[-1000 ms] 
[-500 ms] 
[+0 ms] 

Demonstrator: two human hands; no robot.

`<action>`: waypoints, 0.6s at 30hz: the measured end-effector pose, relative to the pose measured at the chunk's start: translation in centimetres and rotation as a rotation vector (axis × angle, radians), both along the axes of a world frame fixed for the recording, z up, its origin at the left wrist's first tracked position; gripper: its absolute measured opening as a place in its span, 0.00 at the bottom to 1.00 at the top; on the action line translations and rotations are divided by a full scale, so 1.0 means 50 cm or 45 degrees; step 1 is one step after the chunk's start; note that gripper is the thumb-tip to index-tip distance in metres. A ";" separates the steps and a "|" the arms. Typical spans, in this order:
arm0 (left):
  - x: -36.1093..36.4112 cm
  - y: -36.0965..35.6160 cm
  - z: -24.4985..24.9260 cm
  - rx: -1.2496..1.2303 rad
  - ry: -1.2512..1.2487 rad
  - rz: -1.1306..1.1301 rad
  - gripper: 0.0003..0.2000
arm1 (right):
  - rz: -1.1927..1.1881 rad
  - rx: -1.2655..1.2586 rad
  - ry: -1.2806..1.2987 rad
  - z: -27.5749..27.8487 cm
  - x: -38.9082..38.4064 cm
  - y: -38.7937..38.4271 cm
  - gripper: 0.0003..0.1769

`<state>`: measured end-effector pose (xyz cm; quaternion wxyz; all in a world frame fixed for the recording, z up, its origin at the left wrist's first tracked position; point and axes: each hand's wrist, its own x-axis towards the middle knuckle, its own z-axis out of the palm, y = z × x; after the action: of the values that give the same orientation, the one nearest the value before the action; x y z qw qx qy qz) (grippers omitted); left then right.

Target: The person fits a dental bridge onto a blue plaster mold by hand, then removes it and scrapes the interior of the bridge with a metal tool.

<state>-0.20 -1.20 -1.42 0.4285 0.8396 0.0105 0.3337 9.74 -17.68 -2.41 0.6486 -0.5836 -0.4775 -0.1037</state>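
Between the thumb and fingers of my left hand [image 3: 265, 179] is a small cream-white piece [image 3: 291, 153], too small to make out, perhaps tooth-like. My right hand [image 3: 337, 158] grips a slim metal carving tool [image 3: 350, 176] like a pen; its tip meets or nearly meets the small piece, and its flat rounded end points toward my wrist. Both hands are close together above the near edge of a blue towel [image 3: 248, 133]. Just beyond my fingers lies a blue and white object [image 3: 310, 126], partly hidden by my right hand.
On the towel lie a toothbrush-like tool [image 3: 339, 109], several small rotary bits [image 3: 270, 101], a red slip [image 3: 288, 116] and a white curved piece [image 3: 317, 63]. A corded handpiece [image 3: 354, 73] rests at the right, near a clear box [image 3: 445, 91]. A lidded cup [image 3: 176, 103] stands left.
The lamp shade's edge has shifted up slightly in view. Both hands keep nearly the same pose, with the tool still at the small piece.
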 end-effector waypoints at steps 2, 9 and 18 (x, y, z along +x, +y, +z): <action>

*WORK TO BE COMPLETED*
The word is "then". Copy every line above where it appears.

*ANSWER TO THE EXERCISE*
`<state>`: measured end-effector pose (xyz cm; quaternion wxyz; all in a world frame fixed for the recording, z up, its origin at the left wrist's first tracked position; point and axes: each hand's wrist, its own x-axis towards the middle knuckle, its own z-axis out of the palm, y = z × x; after the action: of the values that give the same orientation, the one nearest the value before the action; x y z qw qx qy qz) (grippers omitted); left then right.
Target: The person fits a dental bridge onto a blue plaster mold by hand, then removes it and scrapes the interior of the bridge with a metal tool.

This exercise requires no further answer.